No grupo privado de sono REM, foi observada uma diminuição da imunoglobulina A (IgA) circulante no sangue durante todo o período do experimento. Esse efeito permaneceu após as três noites de recuperação do sono.

“Essa imunoglobulina, presente na secreção de mucosas, está diretamente relacionada à proteção contra a invasão por patógenos. Isso poderia explicar por que a privação de sono REM poderia estar relacionada a uma maior suscetibilidade a doenças como gripes e resfriados já descrita na literatura”, disse.

Desafio imunológico

Na segunda fase da pesquisa, os pesquisadores investigaram, em ratos, os efeitos da privação de sono no desenvolvimento de resposta específica a um desafio imunológico. “Precisávamos de um estímulo que desencadeasse uma resposta vigorosa e optamos por um modelo de transplante de pele entre duas linhagens diferentes e geneticamente incompatíveis de camundongos”, disse Ruiz.

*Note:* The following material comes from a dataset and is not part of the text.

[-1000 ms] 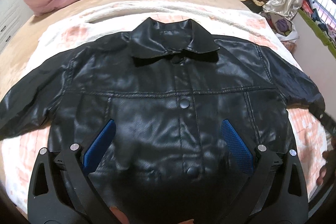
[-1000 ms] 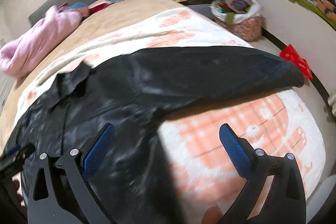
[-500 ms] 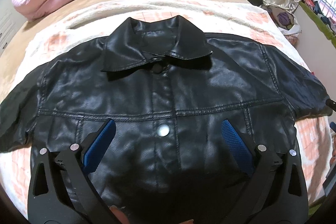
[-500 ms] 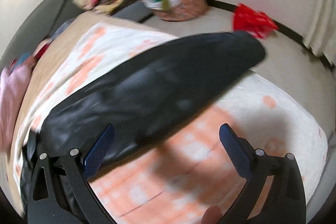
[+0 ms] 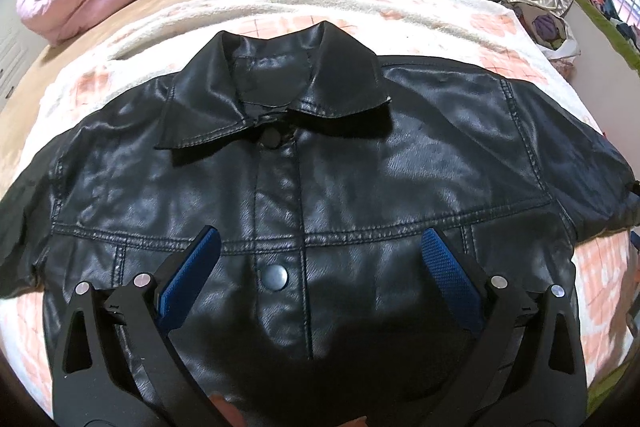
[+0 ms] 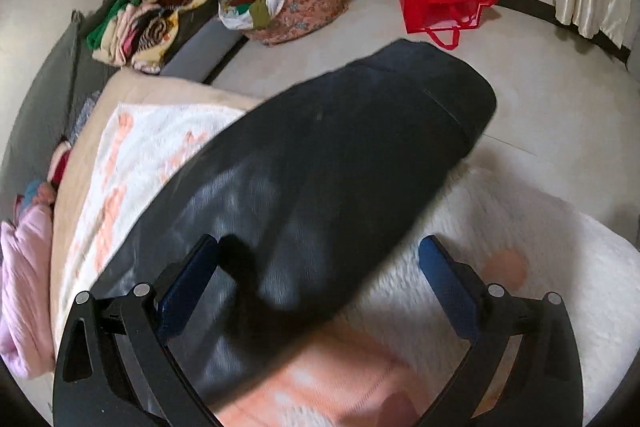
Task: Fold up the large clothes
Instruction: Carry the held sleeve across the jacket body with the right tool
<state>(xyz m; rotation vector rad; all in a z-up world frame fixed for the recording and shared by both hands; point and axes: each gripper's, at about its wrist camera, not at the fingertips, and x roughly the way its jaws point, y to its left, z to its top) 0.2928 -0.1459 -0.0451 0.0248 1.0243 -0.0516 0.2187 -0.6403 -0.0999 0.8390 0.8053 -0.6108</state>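
Left wrist view: glossy black jacket lies flat, buttoned, collar spread.

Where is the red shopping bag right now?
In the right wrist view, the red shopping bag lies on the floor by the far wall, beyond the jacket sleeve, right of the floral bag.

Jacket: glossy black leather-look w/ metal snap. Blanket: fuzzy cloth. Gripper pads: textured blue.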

Nesse modelo, de acordo com Ruiz, a rejeição do tecido enxertado pelo organismo do receptor é certa. Mas, enquanto os animais do grupo controle levaram entre 8 e 10 dias para expelir o tecido estranho, aqueles submetidos à privação de sono, seja ela total ou apenas da fase REM, levaram entre 15 e 18 dias.

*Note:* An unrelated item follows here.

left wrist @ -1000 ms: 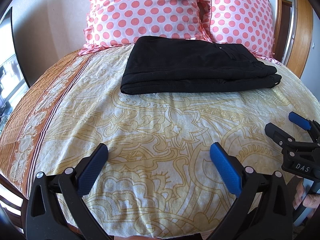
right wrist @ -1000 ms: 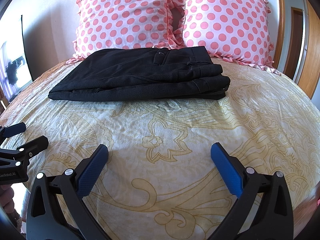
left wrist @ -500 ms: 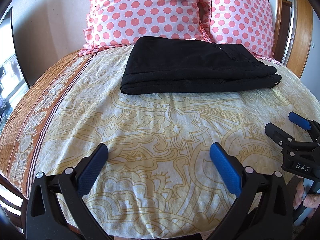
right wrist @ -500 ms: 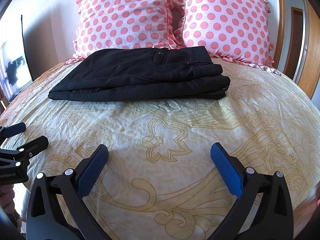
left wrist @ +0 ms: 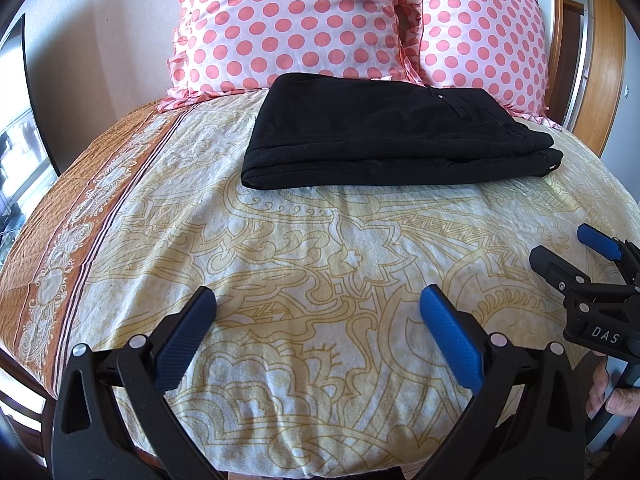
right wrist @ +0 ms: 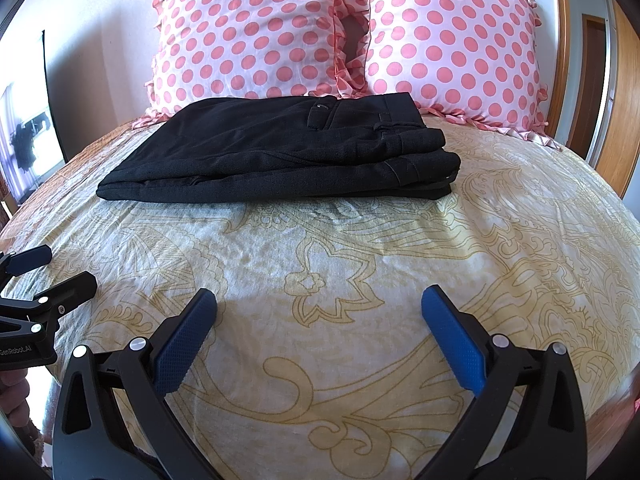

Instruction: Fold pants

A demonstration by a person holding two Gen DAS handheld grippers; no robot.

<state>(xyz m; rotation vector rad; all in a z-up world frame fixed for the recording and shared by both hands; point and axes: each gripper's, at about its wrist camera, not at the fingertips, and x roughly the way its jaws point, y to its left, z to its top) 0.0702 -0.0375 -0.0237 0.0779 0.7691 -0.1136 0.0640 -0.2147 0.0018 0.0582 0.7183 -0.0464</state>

“Isso representa um aumento de 80% no tempo de sobrevida do tecido, o que equivale ao efeito de drogas imunossupressoras como a ciclosporina”, disse Ruiz.

Para entender o que estava causando o prejuízo na resposta imunológica, os pesquisadores analisaram os órgãos linfoides dos animais e verificaram uma redução de 76,4% no número de linfócito T CD4 no grupo submetido à privação de sono REM. No grupo que sofreu privação total, a queda foi de 34% em relação ao grupo controle.

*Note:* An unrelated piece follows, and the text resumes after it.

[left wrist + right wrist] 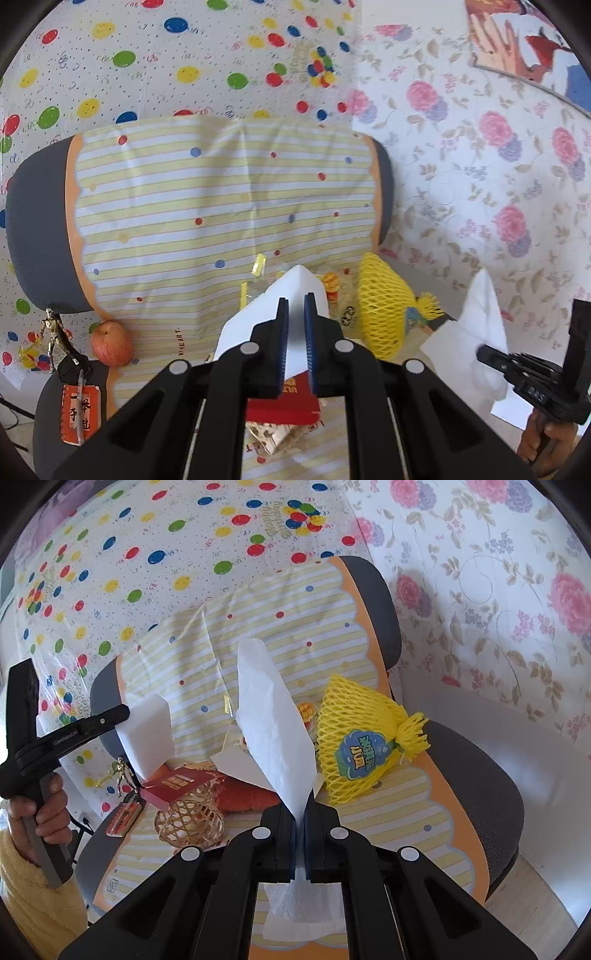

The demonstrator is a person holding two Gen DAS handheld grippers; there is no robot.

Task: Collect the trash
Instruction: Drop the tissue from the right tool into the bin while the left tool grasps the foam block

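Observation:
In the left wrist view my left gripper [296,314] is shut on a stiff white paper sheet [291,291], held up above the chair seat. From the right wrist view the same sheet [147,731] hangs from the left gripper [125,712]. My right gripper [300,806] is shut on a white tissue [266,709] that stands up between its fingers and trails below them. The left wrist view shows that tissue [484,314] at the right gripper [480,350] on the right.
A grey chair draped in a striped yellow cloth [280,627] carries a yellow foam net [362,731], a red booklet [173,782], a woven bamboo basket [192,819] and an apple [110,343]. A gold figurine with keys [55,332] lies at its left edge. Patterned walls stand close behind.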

“Os linfócitos T são essenciais para que o processo de rejeição aconteça. Eles são ativados pelas células apresentadoras de antígenos (APCs) e, então, migram dos órgãos linfoides para a região afetada, onde desencadeiam o processo inflamatório que culmina com a rejeição”, explicou Ruiz.

As análises mostraram que nos dois grupos houve redução de aproximadamente 40% no número de linfócitos T no infiltrado inflamatório do enxerto de pele, ou seja, havia menos células de defesa na região.

Isso pode ser explicado por uma menor expressão da molécula MHC 2, essencial para a comunicação entre as APCs e os linfócitos. Além disso, houve redução de 40% na quantidade de receptores para a interleucina 2 (IL-2) na circulação sanguínea.

“Quando o linfócito migra para a área afetada, precisa se proliferar para atacar o tecido. Para isso libera a IL-2, principal mediador para essa proliferação. Portanto, uma menor quantidade desses receptores no sangue indica menor proliferação de linfócitos e prejuízo ao processo de rejeição”, disse Ruiz.

Para ter certeza de que o possível estresse causado pela privação de sono não estava por trás da imunossupressão, os pesquisadores avaliaram os níveis de corticosterona no sangue dos animais.

“Esse hormônio, nos camundongos, é o equivalente ao cortisol em humanos. Como os níveis não estavam mais elevados nos roedores privados de sono do que no grupo controle, acreditamos que o estresse não tenha interferido nos resultados”, afirmou.

O próximo passo da pesquisa é investigar por que a privação de sono diminui a expressão de MHC 2 e a proliferação dos linfócitos. Além disso, Ruiz pretende investigar, durante o pós-doutorado, também com Bolsa da FAPESP, o efeito da privação de sono na imunidade de pessoas que trabalham em turno e trocam o dia pela noite.

“A literatura indica que o sono durante o dia não é tão reparador como o noturno. Nossa intenção é vacinar esses voluntários e ver como a inversão dos períodos de descanso interfere na imunização”, disse.